Meson guns tilt the balance of power quite significantly being able to pass through to the soft, meaty center of the ship while skipping all that annoying, damage robbing armor. Larger MGs can be one hit, one kill weapons -- but they're expensive to field and deploy, requiring large ships. So, the MG is an anomaly in the otherwise very Age of Sail battle concept as put forth in Traveller ship combat.
 
More like age of steam before radio and other electronics were invented. You are on your own as a naval captain or as an admiral. The ships are armed with numerous weapons of varying size only a few of which are really ship killers and those are much like some pre-dreadnought's huge but few guns.
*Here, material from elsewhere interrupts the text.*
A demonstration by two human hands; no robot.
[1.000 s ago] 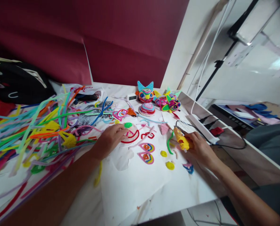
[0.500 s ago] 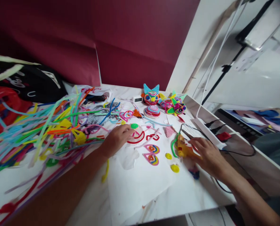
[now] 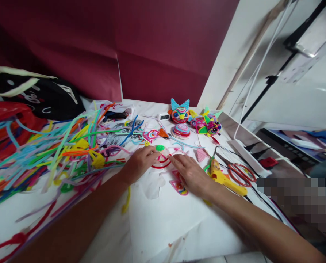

The introduction of fighter / attack craft into the mix is just an anomoly to that analogy.

Not such a big anomaly. Small boat work was very important during the Age of Sail. Gunboats often mounted quite large guns in the bow of a launch or barge type hull. Cutters were fast and nimble. Theory and practice of working with boats was stressed in the education of young naval officers well into the age of steam.

The very early Torpedo Boats and Torpedo Boat destroyers were very small. Small and agile like fighters are supposed to be.
 
Not such a big anomaly. Small boat work was very important during the Age of Sail. Gunboats often mounted quite large guns in the bow of a launch or barge type hull. Cutters were fast and nimble. Theory and practice of working with boats was stressed in the education of young naval officers well into the age of steam.

The very early Torpedo Boats and Torpedo Boat destroyers were very small. Small and agile like fighters are supposed to be.

That is true. And, fighters are generally not highly effective in most versions of Traveller just as those earlier gunboats and torpedo boats were.
 
Even better.

So scouts, light fighters, off the shelf purchased far and fat traders, and light cruisers, heavy cruisers, and battleships. That is your fleet mix.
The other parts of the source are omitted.